* _Supplied entries_
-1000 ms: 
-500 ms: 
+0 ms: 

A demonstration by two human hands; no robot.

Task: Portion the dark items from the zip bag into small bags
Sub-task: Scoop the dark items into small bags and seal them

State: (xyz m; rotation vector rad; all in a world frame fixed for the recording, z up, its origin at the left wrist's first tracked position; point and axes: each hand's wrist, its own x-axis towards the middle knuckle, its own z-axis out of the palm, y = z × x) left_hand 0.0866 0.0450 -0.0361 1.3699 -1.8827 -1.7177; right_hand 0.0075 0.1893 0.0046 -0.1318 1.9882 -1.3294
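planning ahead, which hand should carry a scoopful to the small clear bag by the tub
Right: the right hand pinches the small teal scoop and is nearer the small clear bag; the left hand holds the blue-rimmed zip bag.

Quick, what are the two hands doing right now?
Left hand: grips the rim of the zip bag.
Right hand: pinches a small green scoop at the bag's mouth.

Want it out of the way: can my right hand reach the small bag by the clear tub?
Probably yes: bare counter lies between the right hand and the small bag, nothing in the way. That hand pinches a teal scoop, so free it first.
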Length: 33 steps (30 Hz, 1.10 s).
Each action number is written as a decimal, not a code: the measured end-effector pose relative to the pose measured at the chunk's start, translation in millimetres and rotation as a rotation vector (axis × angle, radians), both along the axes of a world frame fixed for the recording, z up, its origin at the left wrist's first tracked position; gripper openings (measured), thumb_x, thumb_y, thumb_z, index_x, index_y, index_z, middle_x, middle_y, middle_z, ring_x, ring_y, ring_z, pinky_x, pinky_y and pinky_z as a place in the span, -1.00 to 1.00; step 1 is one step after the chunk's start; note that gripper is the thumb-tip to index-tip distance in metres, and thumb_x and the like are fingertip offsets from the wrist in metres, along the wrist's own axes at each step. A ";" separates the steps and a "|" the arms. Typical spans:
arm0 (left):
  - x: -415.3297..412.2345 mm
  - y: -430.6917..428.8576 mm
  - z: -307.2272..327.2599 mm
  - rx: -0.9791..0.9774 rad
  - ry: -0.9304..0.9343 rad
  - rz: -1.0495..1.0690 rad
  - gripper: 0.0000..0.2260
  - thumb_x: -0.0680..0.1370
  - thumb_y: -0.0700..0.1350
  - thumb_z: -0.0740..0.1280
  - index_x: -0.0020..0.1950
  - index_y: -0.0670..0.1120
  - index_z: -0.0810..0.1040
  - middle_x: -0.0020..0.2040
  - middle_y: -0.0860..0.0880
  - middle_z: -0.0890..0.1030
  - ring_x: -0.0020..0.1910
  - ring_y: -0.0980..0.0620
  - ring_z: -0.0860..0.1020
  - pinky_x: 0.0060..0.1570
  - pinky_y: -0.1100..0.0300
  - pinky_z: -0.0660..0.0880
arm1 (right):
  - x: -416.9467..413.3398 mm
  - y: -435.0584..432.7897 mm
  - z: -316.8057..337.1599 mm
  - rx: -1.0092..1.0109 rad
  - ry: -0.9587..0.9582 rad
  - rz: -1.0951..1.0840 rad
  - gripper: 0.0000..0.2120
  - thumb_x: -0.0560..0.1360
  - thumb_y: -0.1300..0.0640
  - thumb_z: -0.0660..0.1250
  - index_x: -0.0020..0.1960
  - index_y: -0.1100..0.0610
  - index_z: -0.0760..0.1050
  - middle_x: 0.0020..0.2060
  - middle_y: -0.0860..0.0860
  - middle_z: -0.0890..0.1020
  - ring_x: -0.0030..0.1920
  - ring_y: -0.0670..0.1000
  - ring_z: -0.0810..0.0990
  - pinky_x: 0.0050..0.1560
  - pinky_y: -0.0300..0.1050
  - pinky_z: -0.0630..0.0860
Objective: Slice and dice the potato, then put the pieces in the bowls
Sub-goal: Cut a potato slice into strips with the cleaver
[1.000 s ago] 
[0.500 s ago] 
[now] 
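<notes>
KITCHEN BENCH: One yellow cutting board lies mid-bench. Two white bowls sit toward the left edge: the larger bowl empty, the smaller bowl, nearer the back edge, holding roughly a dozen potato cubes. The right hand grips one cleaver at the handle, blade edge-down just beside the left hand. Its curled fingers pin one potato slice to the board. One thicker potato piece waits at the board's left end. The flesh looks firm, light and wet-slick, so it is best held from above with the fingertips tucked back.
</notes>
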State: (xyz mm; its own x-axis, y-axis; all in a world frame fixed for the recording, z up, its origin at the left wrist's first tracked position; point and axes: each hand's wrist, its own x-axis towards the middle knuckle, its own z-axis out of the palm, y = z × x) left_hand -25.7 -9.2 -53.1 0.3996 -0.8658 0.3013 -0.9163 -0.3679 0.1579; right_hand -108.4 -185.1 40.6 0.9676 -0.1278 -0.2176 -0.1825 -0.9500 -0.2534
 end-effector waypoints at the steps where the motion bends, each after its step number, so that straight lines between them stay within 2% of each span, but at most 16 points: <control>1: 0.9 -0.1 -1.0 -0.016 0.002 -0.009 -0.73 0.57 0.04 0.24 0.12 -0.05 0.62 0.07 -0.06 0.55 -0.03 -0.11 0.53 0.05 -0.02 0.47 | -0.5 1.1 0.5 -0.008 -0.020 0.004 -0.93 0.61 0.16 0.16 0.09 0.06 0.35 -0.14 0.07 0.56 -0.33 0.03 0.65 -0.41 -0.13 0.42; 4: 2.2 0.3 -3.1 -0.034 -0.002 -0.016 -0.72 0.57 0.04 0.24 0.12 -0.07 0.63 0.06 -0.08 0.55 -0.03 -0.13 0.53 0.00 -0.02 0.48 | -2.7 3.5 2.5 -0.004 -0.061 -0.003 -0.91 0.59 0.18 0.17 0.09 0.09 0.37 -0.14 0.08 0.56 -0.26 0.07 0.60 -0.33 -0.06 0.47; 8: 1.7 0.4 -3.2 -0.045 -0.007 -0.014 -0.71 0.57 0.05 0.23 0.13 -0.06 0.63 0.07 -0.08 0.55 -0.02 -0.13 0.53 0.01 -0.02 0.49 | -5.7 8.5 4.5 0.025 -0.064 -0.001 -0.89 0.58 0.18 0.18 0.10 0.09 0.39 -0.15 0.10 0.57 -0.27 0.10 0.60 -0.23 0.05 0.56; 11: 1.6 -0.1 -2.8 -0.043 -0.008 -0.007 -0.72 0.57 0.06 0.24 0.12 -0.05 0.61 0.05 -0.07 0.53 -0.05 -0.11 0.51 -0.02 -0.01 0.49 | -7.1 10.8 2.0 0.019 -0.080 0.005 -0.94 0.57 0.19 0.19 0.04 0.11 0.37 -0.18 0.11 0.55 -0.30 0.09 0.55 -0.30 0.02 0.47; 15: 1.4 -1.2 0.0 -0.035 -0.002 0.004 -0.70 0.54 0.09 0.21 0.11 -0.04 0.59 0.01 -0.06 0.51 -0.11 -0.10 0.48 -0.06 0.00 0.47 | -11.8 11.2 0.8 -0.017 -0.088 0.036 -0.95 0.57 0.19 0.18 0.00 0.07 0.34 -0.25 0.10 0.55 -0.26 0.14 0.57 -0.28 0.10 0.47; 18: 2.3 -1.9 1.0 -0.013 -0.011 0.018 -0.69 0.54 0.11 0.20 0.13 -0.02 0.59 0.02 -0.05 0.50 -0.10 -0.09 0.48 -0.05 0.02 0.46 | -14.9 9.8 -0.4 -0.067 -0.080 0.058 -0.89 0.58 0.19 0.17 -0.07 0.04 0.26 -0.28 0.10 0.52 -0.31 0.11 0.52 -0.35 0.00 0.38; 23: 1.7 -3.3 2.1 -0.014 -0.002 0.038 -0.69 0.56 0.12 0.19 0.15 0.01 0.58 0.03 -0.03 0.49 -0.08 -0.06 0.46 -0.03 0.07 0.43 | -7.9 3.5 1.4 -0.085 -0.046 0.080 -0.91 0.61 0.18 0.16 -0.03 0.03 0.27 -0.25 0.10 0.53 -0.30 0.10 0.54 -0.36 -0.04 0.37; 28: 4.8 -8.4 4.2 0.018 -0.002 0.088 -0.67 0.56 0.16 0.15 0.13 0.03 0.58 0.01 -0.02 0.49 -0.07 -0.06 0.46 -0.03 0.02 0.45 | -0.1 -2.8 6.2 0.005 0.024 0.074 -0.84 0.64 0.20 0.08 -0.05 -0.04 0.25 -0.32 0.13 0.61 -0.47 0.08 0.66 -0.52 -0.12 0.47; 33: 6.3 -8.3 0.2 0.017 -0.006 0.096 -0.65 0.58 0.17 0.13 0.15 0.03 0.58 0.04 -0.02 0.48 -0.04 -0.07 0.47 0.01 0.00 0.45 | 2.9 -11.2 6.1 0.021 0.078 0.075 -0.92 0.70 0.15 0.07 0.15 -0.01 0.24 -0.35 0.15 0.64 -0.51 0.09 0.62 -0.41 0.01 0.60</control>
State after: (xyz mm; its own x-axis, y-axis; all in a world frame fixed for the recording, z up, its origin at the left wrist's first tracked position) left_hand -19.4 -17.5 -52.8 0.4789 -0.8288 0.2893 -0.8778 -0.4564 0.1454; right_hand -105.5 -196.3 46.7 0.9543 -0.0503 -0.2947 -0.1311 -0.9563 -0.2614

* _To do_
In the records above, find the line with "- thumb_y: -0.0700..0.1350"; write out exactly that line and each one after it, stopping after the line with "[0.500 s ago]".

* _Completed task_
  - thumb_y: -0.0700..0.1350
  - thumb_z: -0.0740..0.1280
  - index_x: -0.0020..0.1950
  - index_y: -0.0670..0.1120
  - index_z: -0.0810..0.1040
  - middle_x: -0.0020..0.2040
  - middle_y: -0.0860..0.0880
  - middle_z: -0.0890..0.1030
  - ring_x: -0.0020..0.1910
  - ring_y: -0.0980..0.0620
  - ring_z: -0.0860..0.1020
  - pinky_x: 0.0060..0.1570
  - pinky_y: -0.1100..0.0300
  - pinky_z: -0.0660..0.0880
arm1 (right):
  - x: -416.9467..413.3398 mm
  - y: -435.0584..432.7897 mm
  - z: -316.8057..337.1599 mm
  - rx: -1.0092..1.0109 rad
  - ry: -0.9587..0.9582 rad
  - rz: -1.0951..1.0840 rad
  - gripper: 0.0000..0.2120
  - thumb_x: -0.0560..0.1360
  - thumb_y: -0.1300..0.0640
  - thumb_z: -0.0660..0.1250
  - index_x: -0.0020..0.1960
  - index_y: -0.1100..0.0610
  - index_z: -0.0760..0.1050
  - middle_x: 0.0020..0.2060
  - middle_y: -0.0860..0.0860
  - middle_z: -0.0890..0.1020
  - ring_x: -0.0030..0.1920
  - ring_y: -0.0670..0.1000
  - ring_z: -0.0810..0.0990
  - pinky_x: 0.0050..0.1560
  - pinky_y: -0.0300..0.1050
  - pinky_z: -0.0630..0.0860
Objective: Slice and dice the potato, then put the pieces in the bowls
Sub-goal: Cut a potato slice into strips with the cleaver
[1.000 s ago] 
[0.500 s ago] 

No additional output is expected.